◆ Input data:
BEGIN

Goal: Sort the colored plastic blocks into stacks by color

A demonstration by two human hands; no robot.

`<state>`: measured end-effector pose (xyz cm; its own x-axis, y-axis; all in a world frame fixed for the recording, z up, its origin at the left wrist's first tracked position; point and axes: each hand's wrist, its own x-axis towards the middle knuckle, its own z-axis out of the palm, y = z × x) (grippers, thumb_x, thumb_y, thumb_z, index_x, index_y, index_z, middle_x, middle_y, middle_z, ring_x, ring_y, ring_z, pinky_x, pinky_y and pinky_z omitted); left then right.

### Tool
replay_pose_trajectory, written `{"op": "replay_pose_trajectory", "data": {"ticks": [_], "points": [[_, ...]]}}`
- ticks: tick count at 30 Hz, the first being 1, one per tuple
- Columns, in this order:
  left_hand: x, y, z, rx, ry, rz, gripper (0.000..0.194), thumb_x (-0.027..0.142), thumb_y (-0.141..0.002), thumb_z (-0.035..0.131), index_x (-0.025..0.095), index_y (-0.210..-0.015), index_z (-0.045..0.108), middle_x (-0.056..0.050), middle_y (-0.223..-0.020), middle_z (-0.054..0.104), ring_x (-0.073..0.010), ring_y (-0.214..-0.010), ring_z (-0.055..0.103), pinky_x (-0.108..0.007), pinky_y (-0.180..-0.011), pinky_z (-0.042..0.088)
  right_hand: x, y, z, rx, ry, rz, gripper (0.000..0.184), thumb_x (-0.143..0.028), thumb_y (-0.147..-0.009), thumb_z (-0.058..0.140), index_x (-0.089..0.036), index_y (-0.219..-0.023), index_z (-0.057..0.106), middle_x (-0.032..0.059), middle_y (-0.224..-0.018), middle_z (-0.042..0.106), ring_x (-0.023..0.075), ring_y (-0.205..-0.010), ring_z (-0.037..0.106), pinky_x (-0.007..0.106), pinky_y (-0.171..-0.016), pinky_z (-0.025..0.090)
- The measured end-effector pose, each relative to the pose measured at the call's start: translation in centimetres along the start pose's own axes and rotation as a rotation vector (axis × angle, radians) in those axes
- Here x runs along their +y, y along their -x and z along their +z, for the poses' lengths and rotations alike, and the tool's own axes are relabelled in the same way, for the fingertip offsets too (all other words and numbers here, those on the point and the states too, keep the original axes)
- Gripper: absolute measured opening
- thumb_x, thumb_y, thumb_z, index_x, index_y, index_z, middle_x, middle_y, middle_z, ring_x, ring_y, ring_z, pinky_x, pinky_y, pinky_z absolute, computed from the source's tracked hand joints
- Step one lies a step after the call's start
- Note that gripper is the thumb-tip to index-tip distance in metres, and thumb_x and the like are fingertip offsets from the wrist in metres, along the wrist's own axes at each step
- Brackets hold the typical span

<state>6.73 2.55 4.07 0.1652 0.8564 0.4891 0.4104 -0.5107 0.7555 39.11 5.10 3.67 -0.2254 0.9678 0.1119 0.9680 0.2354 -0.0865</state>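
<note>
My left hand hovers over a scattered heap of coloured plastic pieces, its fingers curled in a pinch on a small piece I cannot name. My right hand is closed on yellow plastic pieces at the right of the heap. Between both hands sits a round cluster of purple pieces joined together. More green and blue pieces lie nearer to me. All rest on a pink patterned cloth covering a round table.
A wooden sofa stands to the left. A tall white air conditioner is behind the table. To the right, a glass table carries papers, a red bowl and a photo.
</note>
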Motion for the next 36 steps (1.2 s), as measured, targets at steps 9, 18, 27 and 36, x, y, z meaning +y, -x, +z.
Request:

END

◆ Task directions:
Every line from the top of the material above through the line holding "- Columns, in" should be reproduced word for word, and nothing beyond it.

◆ Task answer:
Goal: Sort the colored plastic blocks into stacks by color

A demonstration by two human hands; no robot.

`<state>`: measured end-effector pose (xyz cm; its own x-axis, y-axis; all in a world frame fixed for the recording, z up, its origin at the left wrist's first tracked position; point and axes: each hand's wrist, its own x-axis towards the middle knuckle, its own z-axis out of the palm, y = z × x) (grippers, thumb_x, thumb_y, thumb_z, index_x, index_y, index_z, middle_x, middle_y, middle_z, ring_x, ring_y, ring_z, pinky_x, pinky_y and pinky_z omitted); left then right.

### Tool
replay_pose_trajectory, written `{"op": "replay_pose_trajectory", "data": {"ticks": [_], "points": [[_, ...]]}}`
- ticks: tick count at 30 Hz, the first being 1, one per tuple
- Columns, in this order:

There is no more to the answer.